Alito lashes out (again), and an anti-drag law is enjoined (again)
Justice Sam Alito gave another interview to The Wall Street Journal. Montana Pride will proceed while the state's anti-drag law is on hold. And: The first post-303 Creative case might not be a case.
On Friday, The Wall Street Journal published its second “Weekend Interview” with Justice Samuel Alito this year. It laughingly claims that Alito is “the Supreme Court’s Plain-Spoken Defender“ in its headline, and things go downhill from there.
In it, David Rivkin Jr., a Baker Hostetler partner with a major case pending before the court, and James Taranto “interviewed” Alito about all manner of things. After going through rather mundane discussion of Alito’s one-sentence, mainly predictable takes on his colleagues, they get to Alito’s favorite topic.

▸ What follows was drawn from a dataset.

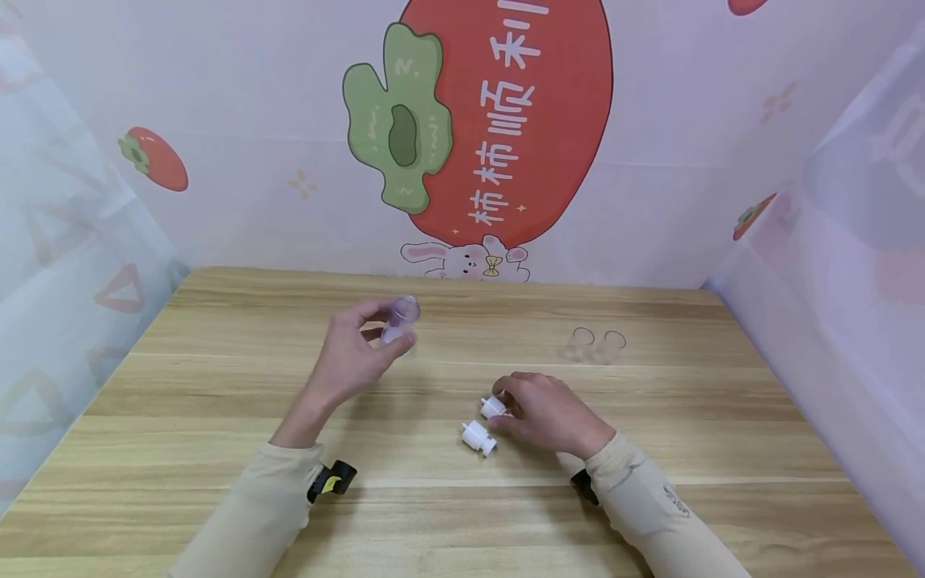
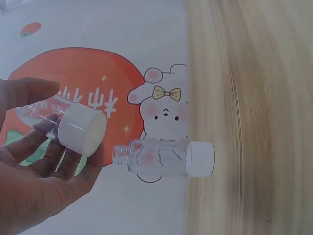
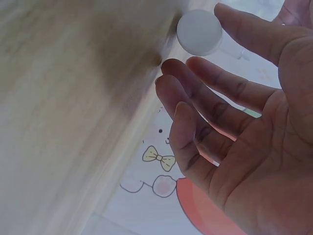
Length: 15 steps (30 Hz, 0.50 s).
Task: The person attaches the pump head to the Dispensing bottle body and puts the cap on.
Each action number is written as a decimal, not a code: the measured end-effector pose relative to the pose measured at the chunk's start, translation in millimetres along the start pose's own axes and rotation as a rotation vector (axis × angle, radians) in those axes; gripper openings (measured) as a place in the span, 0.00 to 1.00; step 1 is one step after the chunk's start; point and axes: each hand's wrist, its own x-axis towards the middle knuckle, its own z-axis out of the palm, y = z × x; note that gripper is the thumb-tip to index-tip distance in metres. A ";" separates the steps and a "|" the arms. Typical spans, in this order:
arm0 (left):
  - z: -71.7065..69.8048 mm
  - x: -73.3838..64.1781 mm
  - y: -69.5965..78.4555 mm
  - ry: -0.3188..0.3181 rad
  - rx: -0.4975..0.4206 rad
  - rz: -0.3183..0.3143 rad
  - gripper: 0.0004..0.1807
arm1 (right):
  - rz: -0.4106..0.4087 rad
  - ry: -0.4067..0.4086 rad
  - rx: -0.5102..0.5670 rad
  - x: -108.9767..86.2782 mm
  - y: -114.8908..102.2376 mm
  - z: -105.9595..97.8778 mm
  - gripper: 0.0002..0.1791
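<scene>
My left hand (image 1: 350, 353) holds a clear bottle (image 1: 406, 309) with a white base (image 2: 80, 129) between thumb and fingers. Beyond it in the left wrist view, a second clear bottle (image 2: 161, 159) with a threaded neck and white base stands on the table. My right hand (image 1: 552, 409) is at a white pump top (image 1: 493, 407), thumb and index finger on either side with a slight gap. In the right wrist view its round white end (image 3: 199, 32) shows near the thumb. Another white pump top (image 1: 478, 437) lies beside it.
Two transparent, round-rimmed pieces, a left one (image 1: 582, 337) and a right one (image 1: 614, 340), stand at the right rear of the wooden table (image 1: 433, 522). A printed cloth backdrop (image 1: 275, 201) rises behind the table and along both sides.
</scene>
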 end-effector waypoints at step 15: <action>20.4 -7.5 9.4 -0.080 0.091 0.021 0.24 | -0.013 0.013 -0.002 0.2 0.7 3.0 0.14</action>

As with his last “interview” — and his “Commentary” piece submitted as a preemptive strike against Pro Publica — Alito’s most notable moment was when he stopped to condescend to others with a desire to hold the Supreme Court accountable even for basic ethical standards.
This is, as everyone within Google-reach of the U.S. Constitution has said, absolutely not true. As I have noted, however, Sam Alito does not care about that.
This statement is a not a moment where he forgot what the Constitution says. It is, rather, another moment where he can, rhetorically, stick out his tongue and say, “Nah nah, who’s gonna stop me?”
I’ll have much more on this in the days ahead.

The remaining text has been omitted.